# WORK INSTRUCTION
Repeat everything from the first line of the listing below through the line that contains "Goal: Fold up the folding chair", exactly. Leave out pictures.

# DATASET EXTRACT
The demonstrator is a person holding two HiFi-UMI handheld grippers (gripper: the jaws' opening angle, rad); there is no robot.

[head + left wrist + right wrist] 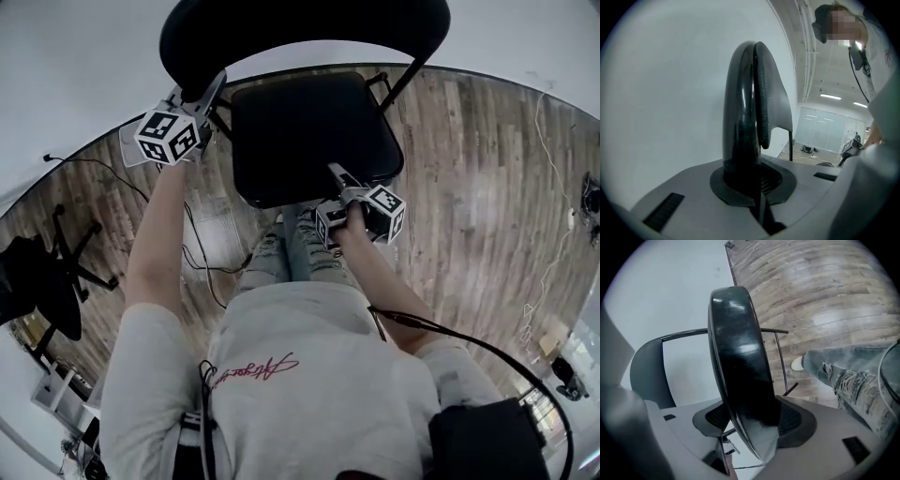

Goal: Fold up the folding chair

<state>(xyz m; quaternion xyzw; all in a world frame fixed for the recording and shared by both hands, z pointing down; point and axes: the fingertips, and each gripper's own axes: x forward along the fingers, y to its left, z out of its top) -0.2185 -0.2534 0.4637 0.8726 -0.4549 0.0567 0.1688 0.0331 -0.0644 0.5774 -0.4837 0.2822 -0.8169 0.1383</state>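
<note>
A black folding chair stands against the white wall. In the head view its padded seat (314,136) lies below the curved backrest (300,28). My left gripper (211,94) is at the backrest's left end. In the left gripper view the backrest (750,117) rises edge-on from the left gripper (757,187), whose jaws are shut on it. My right gripper (336,176) is at the seat's front right edge. In the right gripper view the seat (740,371) stands edge-on and tilted, clamped in the right gripper (754,427), with the backrest (647,376) behind at left.
The person's legs in torn jeans (291,253) stand close in front of the seat. A black office chair (47,281) stands at the left on the wood floor. Cables (202,244) run over the floor at left, and a white cord (553,234) lies at the right.
</note>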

# OUTPUT OF THE TASK
The demonstrator is a person holding two HiFi-UMI handheld grippers (gripper: the jaws' opening angle, rad); there is no robot.

[head + left wrist + right wrist] 

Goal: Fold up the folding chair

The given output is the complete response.